**Task prompt**
Every entry should be returned exactly. Omit none of them.

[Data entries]
+ + + + + + +
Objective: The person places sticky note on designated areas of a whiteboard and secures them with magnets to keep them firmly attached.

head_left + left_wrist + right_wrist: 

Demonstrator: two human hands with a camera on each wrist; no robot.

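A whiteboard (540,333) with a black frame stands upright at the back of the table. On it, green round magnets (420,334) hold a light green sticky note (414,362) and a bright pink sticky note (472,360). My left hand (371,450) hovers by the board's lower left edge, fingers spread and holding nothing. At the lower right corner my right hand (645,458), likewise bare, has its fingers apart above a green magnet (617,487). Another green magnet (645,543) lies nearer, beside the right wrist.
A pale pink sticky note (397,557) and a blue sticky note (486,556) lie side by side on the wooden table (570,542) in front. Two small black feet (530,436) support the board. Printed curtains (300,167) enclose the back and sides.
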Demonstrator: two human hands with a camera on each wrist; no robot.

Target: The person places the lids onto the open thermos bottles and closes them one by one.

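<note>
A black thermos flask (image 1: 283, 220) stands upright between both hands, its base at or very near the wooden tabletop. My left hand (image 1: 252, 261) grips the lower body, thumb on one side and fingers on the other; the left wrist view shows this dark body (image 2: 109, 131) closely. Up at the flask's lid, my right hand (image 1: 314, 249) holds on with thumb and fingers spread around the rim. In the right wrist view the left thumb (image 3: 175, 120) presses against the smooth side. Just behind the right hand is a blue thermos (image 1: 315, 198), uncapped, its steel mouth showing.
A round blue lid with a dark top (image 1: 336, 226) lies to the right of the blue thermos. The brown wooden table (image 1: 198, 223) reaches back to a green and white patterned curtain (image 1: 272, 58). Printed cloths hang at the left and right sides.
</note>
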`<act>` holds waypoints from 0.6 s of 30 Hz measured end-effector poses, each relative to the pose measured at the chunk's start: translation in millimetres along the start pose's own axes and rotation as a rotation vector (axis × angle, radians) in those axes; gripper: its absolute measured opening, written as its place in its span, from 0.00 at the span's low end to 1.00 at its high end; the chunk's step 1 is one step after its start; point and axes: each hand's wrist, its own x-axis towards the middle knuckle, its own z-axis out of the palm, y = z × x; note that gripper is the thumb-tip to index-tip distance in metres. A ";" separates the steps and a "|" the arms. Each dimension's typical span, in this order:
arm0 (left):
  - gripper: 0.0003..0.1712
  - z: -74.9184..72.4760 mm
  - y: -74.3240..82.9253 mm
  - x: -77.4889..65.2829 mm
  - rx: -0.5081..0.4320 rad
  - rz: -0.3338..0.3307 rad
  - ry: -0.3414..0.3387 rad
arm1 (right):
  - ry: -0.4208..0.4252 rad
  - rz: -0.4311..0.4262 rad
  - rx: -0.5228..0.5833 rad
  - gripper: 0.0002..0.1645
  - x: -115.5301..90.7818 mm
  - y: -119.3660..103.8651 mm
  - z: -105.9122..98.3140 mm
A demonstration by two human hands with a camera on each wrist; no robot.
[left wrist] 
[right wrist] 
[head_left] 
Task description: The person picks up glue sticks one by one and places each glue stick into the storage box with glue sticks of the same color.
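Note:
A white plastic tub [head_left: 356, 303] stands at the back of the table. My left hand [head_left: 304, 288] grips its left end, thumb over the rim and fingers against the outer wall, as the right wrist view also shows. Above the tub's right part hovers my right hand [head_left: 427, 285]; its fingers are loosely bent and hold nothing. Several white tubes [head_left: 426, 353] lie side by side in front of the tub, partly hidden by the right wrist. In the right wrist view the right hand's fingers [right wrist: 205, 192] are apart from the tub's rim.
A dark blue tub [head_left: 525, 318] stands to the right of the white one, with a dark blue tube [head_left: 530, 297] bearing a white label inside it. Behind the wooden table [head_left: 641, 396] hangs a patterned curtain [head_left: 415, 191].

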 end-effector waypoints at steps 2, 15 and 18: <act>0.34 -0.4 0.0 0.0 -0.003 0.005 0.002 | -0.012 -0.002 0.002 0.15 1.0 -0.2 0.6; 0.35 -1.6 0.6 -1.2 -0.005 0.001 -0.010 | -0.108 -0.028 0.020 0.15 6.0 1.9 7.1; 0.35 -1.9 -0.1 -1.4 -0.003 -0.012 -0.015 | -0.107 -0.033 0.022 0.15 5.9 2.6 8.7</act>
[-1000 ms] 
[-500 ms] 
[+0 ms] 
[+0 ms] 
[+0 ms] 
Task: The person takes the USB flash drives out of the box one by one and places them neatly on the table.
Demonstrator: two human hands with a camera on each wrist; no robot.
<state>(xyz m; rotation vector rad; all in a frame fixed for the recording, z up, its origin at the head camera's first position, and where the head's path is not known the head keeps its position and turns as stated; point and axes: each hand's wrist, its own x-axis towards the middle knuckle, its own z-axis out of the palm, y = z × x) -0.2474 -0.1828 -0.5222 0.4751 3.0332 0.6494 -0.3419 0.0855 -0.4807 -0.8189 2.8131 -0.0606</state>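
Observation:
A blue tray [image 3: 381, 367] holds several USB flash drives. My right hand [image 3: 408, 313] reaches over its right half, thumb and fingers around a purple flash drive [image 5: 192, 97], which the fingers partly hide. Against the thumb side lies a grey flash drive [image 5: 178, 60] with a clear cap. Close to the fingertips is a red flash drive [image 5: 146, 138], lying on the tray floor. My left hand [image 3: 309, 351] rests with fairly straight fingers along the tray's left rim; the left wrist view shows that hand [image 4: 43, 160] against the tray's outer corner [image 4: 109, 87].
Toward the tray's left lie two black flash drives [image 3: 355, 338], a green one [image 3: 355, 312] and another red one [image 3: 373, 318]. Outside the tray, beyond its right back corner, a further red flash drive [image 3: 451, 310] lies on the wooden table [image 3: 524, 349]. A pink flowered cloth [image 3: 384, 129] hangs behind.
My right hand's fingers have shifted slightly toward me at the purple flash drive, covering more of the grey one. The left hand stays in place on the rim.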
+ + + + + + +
**Written answer**
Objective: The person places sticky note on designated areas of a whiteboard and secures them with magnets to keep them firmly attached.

head_left + left_wrist + right_wrist: 

Demonstrator: two human hands with a camera on each wrist; no robot.

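A whiteboard (540,333) with a black frame stands upright at the back of the table. On it, green round magnets (420,334) hold a light green sticky note (414,362) and a bright pink sticky note (472,360). My left hand (371,450) hovers by the board's lower left edge, fingers spread and holding nothing. At the lower right corner my right hand (645,458), likewise bare, has its fingers apart above a green magnet (617,487). Another green magnet (645,543) lies nearer, beside the right wrist.
A pale pink sticky note (397,557) and a blue sticky note (486,556) lie side by side on the wooden table (570,542) in front. Two small black feet (530,436) support the board. Printed curtains (300,167) enclose the back and sides.
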Demonstrator: two human hands with a camera on each wrist; no robot.

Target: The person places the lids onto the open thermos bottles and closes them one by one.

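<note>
A black thermos flask (image 1: 283, 220) stands upright between both hands, its base at or very near the wooden tabletop. My left hand (image 1: 252, 261) grips the lower body, thumb on one side and fingers on the other; the left wrist view shows this dark body (image 2: 109, 131) closely. Up at the flask's lid, my right hand (image 1: 314, 249) holds on with thumb and fingers spread around the rim. In the right wrist view the left thumb (image 3: 175, 120) presses against the smooth side. Just behind the right hand is a blue thermos (image 1: 315, 198), uncapped, its steel mouth showing.
A round blue lid with a dark top (image 1: 336, 226) lies to the right of the blue thermos. The brown wooden table (image 1: 198, 223) reaches back to a green and white patterned curtain (image 1: 272, 58). Printed cloths hang at the left and right sides.
</note>
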`<act>` holds waypoints from 0.6 s of 30 Hz measured end-effector poses, each relative to the pose measured at the chunk's start: translation in millimetres along the start pose's own axes and rotation as a rotation vector (axis × angle, radians) in those axes; gripper: its absolute measured opening, written as its place in its span, from 0.00 at the span's low end to 1.00 at its high end; the chunk's step 1 is one step after its start; point and axes: each hand's wrist, its own x-axis towards the middle knuckle, its own z-axis out of the palm, y = z × x; note that gripper is the thumb-tip to index-tip distance in metres. A ";" separates the steps and a "|" the arms. Each dimension's typical span, in this order:
arm0 (left):
  - gripper: 0.0003..0.1712
  - z: -74.9184..72.4760 mm
  - y: -74.3240..82.9253 mm
  - x: -77.4889..65.2829 mm
  - rx: -0.5081..0.4320 rad
  - rz: -0.3338..0.3307 rad
  - ry: -0.3414..0.3387 rad
arm1 (right):
  - ry: -0.4208..0.4252 rad
  - rz: -0.4311..0.4262 rad
  - rx: -0.5228..0.5833 rad
  - gripper: 0.0002..0.1645
  - x: -115.5301..90.7818 mm
  - y: -119.3660..103.8651 mm
  - z: -105.9122..98.3140 mm
A demonstration by two human hands with a camera on each wrist; no robot.
[left wrist] 
[right wrist] 
[head_left] 
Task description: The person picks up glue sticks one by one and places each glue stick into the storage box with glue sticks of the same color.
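Note:
A white plastic tub [head_left: 356, 303] stands at the back of the table. My left hand [head_left: 304, 288] grips its left end, thumb over the rim and fingers against the outer wall, as the right wrist view also shows. Above the tub's right part hovers my right hand [head_left: 427, 285]; its fingers are loosely bent and hold nothing. Several white tubes [head_left: 426, 353] lie side by side in front of the tub, partly hidden by the right wrist. In the right wrist view the right hand's fingers [right wrist: 205, 192] are apart from the tub's rim.
A dark blue tub [head_left: 525, 318] stands to the right of the white one, with a dark blue tube [head_left: 530, 297] bearing a white label inside it. Behind the wooden table [head_left: 641, 396] hangs a patterned curtain [head_left: 415, 191].
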
 end-effector waypoints at steps 2, 15 and 18: <act>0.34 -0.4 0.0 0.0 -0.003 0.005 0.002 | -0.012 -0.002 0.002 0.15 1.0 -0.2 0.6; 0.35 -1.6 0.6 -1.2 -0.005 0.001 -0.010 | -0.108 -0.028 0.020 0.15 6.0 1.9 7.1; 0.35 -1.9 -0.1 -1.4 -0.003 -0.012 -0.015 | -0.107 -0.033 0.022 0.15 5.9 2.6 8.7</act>
[-1000 ms] 
[-500 ms] 
[+0 ms] 
[+0 ms] 
[+0 ms] 
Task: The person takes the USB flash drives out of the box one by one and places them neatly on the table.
Demonstrator: two human hands with a camera on each wrist; no robot.
<state>(xyz m; rotation vector rad; all in a frame fixed for the recording, z up, its origin at the head camera's first position, and where the head's path is not known the head keeps its position and turns as stated; point and axes: each hand's wrist, its own x-axis towards the middle knuckle, its own z-axis out of the palm, y = z × x) -0.2474 -0.1828 -0.5222 0.4751 3.0332 0.6494 -0.3419 0.0855 -0.4807 -0.8189 2.8131 -0.0606</state>
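Observation:
A blue tray [image 3: 381, 367] holds several USB flash drives. My right hand [image 3: 408, 313] reaches over its right half, thumb and fingers around a purple flash drive [image 5: 192, 97], which the fingers partly hide. Against the thumb side lies a grey flash drive [image 5: 178, 60] with a clear cap. Close to the fingertips is a red flash drive [image 5: 146, 138], lying on the tray floor. My left hand [image 3: 309, 351] rests with fairly straight fingers along the tray's left rim; the left wrist view shows that hand [image 4: 43, 160] against the tray's outer corner [image 4: 109, 87].
Toward the tray's left lie two black flash drives [image 3: 355, 338], a green one [image 3: 355, 312] and another red one [image 3: 373, 318]. Outside the tray, beyond its right back corner, a further red flash drive [image 3: 451, 310] lies on the wooden table [image 3: 524, 349]. A pink flowered cloth [image 3: 384, 129] hangs behind.
My right hand's fingers have shifted slightly toward me at the purple flash drive, covering more of the grey one. The left hand stays in place on the rim.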

Nothing further is needed for this answer.